Probabilistic Deep Learning
Main Idea of the course
In this short course on deep learning (DL) focus on practical aspects of DL. We understand DL models as probabilistic models which model a (conditional) distribution for the outcome and not only a point estimation. Often this is achieved by modeling the parameters of a probability distribution and the distribution parameters are controlled by a neural network. The DL approach has the advantage, that the input to these neural networks can be all kind of data: tabular (structured) data, but also unstructured raw data like images or text. From this prespective DL models are just a complex generalisation of statistical models like linear regression. The parameters of the involved neural networks itself (often called weights) can be determined by the maximum likelihood principle. You can think of this approach as an extension of generalized linear model to complex data (e.g. images) and non-linear models providing a distribution for the outcome (like a Poisson distribution for count data or Gaussian Distribution for continious data).
The basic idea can be sketched as:
Technicalities
This course is done in python since the R support of DL is quite limited. We use a high-level API (Keras) which allows to define neural networks in a very intuitive way running on top of pytorch. The course is designed so that you can run the code in the cloud on Colab.

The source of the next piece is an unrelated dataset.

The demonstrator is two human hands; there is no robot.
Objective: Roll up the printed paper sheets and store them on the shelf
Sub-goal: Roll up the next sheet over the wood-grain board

If you want you can also run the code on your computer, you need to install the required libraries (see local_installation.md). However, we recommend to use Colab, since it is easier to set up and you can run the code on a GPU for free and can only provide limited support for local installations.
Other resources
We took inspiration (and sometimes slides / figures) from the following resources.
-
Probabilistic Deep Learning
This book, authored by us (the tensorchiefs), explores the probabilistic approach to deep learning using Python, Keras, and TensorFlow. While we reference some content from the book, we will not cover all aspects during the course. -
Deep Learning with Python, Second Edition
Written by François Chollet, the creator of Keras, this book provides an in-depth introduction to deep learning, with a focus on practical implementation using Keras and TensorFlow. -
Keras Documentation
François Chollet initially developed Keras as an easy-to-use high-level API for building and training neural networks. Its simple interface and powerful capabilities make it a cornerstone of deep learning research and application.Dates
The course is split in 5 lectures, which excercises. You will also work on a project with data of your own choosing.
Date | Lectures |
---|---|
03.02.2025 afternoon | Intro to probabilistic DL and Keras with exercises |
10.02.2025 all day | DL with different NN architectures based on images and tabular data with exercises and project time |
17.02.2025 all day | Model evaluation, multimodal data models and project time |
24.02.2025 morning | project presentation and generative models |
Syllabus
- Lecture 1
- Topic and Slides: Introduction to probabilistic deep learning
- Notebooks:
- Optional Notebooks:
- Additional Material: Network Playground
Projects
Please register your project by 11 February 2025 in the following spreadsheet: Project Registration
Example Projects
Below are two example projects you could use, but it is also possible to come up with your own ideas.
-
Probabilistic Prediction of Temperature (Tabular Data) There are serveral possibilities to make a probilistic prediction of weather.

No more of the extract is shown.